▸ GOAL OF THE EXERCISE:
Please return the listing exactly, line for line.

▸ INPUT DATA:
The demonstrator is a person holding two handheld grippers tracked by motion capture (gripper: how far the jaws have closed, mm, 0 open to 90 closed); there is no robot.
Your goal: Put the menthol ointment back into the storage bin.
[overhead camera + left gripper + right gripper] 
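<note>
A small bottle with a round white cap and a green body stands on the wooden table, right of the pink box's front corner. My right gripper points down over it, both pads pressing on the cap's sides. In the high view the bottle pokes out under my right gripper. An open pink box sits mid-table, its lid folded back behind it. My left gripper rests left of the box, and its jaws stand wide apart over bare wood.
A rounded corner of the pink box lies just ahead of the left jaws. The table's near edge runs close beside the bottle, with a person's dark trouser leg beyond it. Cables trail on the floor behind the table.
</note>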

▸ ANSWER BELOW:
The demonstrator is a person holding two handheld grippers tracked by motion capture (gripper: how far the jaws have closed, mm, 0 open to 90 closed); there is no robot.
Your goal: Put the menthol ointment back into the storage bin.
[overhead camera + left gripper + right gripper] 
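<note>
A small bottle with a round white cap and a green body stands on the wooden table, right of the pink box's front corner. My right gripper points down over it, both pads pressing on the cap's sides. In the high view the bottle pokes out under my right gripper. An open pink box sits mid-table, its lid folded back behind it. My left gripper rests left of the box, and its jaws stand wide apart over bare wood.
A rounded corner of the pink box lies just ahead of the left jaws. The table's near edge runs close beside the bottle, with a person's dark trouser leg beyond it. Cables trail on the floor behind the table.
</note>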

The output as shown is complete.